The Call

My friend’s phone rang at 1:30 am Saturday morning.

It was the call. Any of you that have children old enough to drive know about the call. It is the ring of the telephone in the middle of the night. An awful alarm that snaps you awake from a light, uneasy sleep, because you haven’t yet heard a car pull up, a door open, a sleepy fumbling in the bedroom down the hall as a son or daughter prepares to get safely into bed.

Before the receiver is picked up, there are muttered prayers. Prayers that the voice you are about to hear will be a familiar one. Words that will hold no finality, but will only be an inconvenience: “mom, I have a flat tire” or “dad, we were having so much fun that the time just got away from me.” Excuses that might lead to angry words–but only after that sweet, secret feeling of relief. Everything is OK.

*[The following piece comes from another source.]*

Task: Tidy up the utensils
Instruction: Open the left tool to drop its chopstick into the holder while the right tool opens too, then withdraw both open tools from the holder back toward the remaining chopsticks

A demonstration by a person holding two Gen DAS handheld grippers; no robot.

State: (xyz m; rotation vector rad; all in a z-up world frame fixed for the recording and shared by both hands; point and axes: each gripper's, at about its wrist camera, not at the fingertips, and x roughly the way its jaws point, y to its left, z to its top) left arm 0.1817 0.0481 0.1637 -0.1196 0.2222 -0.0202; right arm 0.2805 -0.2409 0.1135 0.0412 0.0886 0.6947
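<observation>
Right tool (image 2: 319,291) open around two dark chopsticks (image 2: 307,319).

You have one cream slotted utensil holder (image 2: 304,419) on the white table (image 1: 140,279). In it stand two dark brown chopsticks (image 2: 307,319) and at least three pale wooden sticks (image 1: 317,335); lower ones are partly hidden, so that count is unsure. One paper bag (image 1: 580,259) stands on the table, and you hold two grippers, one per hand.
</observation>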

For Lisa and Lance, this was not that call. The words on the other end of the line were stark, flat, business-like: “Ms. Martin, you and your husband should come to the emergency room immediately. There has been an accident.”

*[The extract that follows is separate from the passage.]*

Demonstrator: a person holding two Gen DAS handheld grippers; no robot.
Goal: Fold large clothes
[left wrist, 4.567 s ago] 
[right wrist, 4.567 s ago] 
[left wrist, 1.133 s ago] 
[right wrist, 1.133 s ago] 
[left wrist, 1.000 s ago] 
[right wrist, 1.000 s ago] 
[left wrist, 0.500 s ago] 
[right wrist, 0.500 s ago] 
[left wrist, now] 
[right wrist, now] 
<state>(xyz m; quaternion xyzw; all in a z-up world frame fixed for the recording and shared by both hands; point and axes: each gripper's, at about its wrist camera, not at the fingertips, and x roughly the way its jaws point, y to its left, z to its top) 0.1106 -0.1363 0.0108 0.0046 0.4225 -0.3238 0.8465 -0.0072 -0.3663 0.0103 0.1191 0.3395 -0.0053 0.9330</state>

The drive to town was hurried and anxious. To make matters worse, their trip was delayed when they had to drive around an accident–two cars mangled and fused from a head-on collision, a Satanic sculpture of twisted metal and shattered glass. One of the cars had been damaged so severely that the emergency crews had cut away a large section in order to remove the driver.

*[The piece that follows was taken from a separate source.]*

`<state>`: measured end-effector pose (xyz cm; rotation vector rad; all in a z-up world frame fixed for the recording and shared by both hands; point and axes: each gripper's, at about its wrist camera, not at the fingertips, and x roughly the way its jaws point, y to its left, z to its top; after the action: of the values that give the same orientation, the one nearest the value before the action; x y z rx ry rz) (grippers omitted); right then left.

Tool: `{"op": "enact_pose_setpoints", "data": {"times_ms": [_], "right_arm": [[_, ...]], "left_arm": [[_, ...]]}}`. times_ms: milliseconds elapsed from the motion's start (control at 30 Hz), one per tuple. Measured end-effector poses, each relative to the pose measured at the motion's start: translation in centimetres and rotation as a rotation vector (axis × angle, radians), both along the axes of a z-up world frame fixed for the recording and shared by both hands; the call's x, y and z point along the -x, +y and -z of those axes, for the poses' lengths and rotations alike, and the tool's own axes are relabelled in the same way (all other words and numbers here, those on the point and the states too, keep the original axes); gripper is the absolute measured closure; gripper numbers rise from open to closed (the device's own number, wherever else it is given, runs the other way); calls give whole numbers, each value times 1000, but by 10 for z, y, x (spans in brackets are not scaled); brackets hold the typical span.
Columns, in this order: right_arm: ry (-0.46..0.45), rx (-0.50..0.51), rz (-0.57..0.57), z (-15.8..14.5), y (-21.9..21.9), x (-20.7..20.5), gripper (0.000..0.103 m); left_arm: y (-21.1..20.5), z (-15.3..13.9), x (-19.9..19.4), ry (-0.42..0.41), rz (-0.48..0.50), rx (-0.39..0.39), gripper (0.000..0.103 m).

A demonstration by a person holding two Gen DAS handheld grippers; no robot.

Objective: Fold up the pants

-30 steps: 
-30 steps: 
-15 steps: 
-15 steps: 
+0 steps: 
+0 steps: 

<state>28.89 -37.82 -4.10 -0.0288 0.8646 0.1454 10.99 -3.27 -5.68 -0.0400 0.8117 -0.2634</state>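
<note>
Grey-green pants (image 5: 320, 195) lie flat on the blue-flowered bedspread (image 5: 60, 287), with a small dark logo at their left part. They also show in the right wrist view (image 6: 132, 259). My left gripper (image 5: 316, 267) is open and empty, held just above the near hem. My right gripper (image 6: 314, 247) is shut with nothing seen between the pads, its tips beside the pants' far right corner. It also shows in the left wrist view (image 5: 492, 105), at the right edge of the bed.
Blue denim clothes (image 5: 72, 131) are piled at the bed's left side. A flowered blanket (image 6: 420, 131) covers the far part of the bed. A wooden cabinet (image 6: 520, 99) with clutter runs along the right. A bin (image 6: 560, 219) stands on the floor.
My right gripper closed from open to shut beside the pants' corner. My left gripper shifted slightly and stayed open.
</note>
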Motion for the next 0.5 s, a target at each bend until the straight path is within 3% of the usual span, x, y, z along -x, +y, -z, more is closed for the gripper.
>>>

They didn’t make the connection. Perhaps it was their worry and haste to get to the hospital to check on their child, or perhaps it was the severity of the damage to the vehicle.

They did not recognize their first-born son’s car.

The awful realization came at the hospital moments later. The words must have hit them with a force similar to the car that had crossed the center line and slammed head-on into their son’s car.

Twenty-four year old J.R. wasn’t coming home again.

I went to the memorial service with a sense of dread. There is nothing to say that is adequate in such a situation, so I usually say nothing. Perhaps an embrace with a simple “I’m sorry.” Although I’ve only known Lisa and Lance for a short time, I knew from our conversations that they were people of faith, but even people of faith can be devastated by the loss of a son or daughter. A train that is derailed is not easily set back on the tracks, even by the largest of machines. That kind of destruction leaves scars that take time to heal, and it is not pleasant to arrive just after the derailment.

I was surprised by what I experienced. A video in the lobby comprised of pictures of a young man’s short journey through life: J.R. as a baby, in family portraits, in school pictures, hamming it up for the camera. Always smiling, as if every occasion was just another moment of happiness to be savored, every day an ice cream cone waiting to be licked. There were some tears by onlookers, but many more smiles.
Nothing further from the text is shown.